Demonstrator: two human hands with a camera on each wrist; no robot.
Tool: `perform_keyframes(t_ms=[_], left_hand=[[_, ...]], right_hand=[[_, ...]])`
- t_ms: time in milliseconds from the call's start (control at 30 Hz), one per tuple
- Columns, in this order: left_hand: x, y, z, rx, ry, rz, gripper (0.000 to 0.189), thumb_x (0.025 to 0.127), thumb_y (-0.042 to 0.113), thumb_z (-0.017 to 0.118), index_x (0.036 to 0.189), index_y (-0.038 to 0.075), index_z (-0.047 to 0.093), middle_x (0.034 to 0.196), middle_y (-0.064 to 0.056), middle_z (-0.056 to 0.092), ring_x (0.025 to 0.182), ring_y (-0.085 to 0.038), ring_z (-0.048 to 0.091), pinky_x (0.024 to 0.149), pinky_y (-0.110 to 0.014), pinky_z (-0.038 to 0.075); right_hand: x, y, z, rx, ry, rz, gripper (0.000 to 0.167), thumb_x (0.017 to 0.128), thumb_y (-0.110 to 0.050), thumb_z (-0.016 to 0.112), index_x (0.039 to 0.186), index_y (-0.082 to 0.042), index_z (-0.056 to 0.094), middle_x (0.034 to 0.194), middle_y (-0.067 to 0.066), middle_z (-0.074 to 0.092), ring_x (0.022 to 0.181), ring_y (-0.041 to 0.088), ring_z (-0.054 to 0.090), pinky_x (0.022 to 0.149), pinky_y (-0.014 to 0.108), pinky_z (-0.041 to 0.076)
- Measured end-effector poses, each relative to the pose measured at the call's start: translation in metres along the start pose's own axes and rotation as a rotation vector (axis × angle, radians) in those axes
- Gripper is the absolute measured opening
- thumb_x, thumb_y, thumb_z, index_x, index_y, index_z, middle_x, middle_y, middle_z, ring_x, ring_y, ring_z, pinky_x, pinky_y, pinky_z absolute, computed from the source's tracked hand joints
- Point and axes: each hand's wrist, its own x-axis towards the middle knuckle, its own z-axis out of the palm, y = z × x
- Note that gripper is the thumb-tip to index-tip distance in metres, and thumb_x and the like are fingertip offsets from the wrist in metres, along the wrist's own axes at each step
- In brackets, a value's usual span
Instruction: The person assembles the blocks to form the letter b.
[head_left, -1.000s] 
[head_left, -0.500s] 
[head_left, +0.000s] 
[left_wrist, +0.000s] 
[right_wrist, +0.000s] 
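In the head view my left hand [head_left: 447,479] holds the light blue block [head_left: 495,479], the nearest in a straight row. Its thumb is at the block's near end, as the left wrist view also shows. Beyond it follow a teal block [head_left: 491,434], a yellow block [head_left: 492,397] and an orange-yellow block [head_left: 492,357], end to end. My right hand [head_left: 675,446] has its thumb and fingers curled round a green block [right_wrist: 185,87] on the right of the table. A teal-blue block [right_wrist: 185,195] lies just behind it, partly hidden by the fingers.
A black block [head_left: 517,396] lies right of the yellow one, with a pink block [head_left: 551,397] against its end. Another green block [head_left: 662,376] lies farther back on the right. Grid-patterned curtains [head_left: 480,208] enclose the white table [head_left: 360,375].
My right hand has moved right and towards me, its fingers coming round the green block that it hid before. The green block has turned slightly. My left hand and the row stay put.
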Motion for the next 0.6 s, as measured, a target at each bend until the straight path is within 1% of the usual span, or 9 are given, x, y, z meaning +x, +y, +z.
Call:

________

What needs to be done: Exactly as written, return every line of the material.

Exercise solution:
Demonstrator: two human hands with a camera on each wrist; no robot.
Tool: `perform_keyframes(t_ms=[_], left_hand=[[_, ...]], right_hand=[[_, ...]])`
- t_ms: time in milliseconds from the call's start (control at 30 Hz), one per tuple
- Columns, in this order: left_hand: x, y, z, rx, ry, rz, gripper (0.000 to 0.189), thumb_x (0.025 to 0.127), thumb_y (-0.042 to 0.113), thumb_z (-0.017 to 0.118), index_x (0.036 to 0.189), index_y (-0.038 to 0.075), index_z (-0.047 to 0.093), middle_x (0.034 to 0.196), middle_y (-0.064 to 0.056), middle_z (-0.056 to 0.092), ring_x (0.025 to 0.182), ring_y (-0.085 to 0.038), ring_z (-0.048 to 0.091), pinky_x (0.024 to 0.149), pinky_y (-0.110 to 0.014), pinky_z (-0.038 to 0.075); right_hand: x, y, z, rx, ry, rz, gripper (0.000 to 0.167), thumb_x (0.017 to 0.128), thumb_y (-0.110 to 0.050), thumb_z (-0.016 to 0.112), index_x (0.039 to 0.186), index_y (-0.082 to 0.042), index_z (-0.056 to 0.094), middle_x (0.034 to 0.194), middle_y (-0.067 to 0.066), middle_z (-0.074 to 0.092), ring_x (0.022 to 0.181), ring_y (-0.041 to 0.088), ring_z (-0.054 to 0.090), pinky_x (0.022 to 0.149), pinky_y (-0.014 to 0.108), pinky_z (-0.041 to 0.076)
- Measured end-effector poses, each relative to the pose measured at the call's start: translation in metres along the start pose's own axes and rotation as a rotation vector (axis × angle, radians) in those axes
- Gripper is the absolute measured opening
- thumb_x, thumb_y, thumb_z, index_x, index_y, index_z, middle_x, middle_y, middle_z, ring_x, ring_y, ring_z, pinky_x, pinky_y, pinky_z absolute, computed from the source's tracked hand joints
- Point and axes: each hand's wrist, its own x-axis towards the middle knuckle, its own z-axis out of the palm, y = z × x
- Note that gripper is the thumb-tip to index-tip distance in metres, and thumb_x and the like are fingertip offsets from the wrist in metres, along the wrist's own axes at each step
- In brackets, a value's usual span
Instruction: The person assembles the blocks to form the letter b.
[head_left, -1.000s] 
[head_left, -0.500s] 
[head_left, +0.000s] 
[left_wrist, +0.000s] 
[right_wrist, +0.000s] 
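In the head view my left hand [head_left: 447,479] holds the light blue block [head_left: 495,479], the nearest in a straight row. Its thumb is at the block's near end, as the left wrist view also shows. Beyond it follow a teal block [head_left: 491,434], a yellow block [head_left: 492,397] and an orange-yellow block [head_left: 492,357], end to end. My right hand [head_left: 675,446] has its thumb and fingers curled round a green block [right_wrist: 185,87] on the right of the table. A teal-blue block [right_wrist: 185,195] lies just behind it, partly hidden by the fingers.
A black block [head_left: 517,396] lies right of the yellow one, with a pink block [head_left: 551,397] against its end. Another green block [head_left: 662,376] lies farther back on the right. Grid-patterned curtains [head_left: 480,208] enclose the white table [head_left: 360,375].
My right hand has moved right and towards me, its fingers coming round the green block that it hid before. The green block has turned slightly. My left hand and the row stay put.
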Motion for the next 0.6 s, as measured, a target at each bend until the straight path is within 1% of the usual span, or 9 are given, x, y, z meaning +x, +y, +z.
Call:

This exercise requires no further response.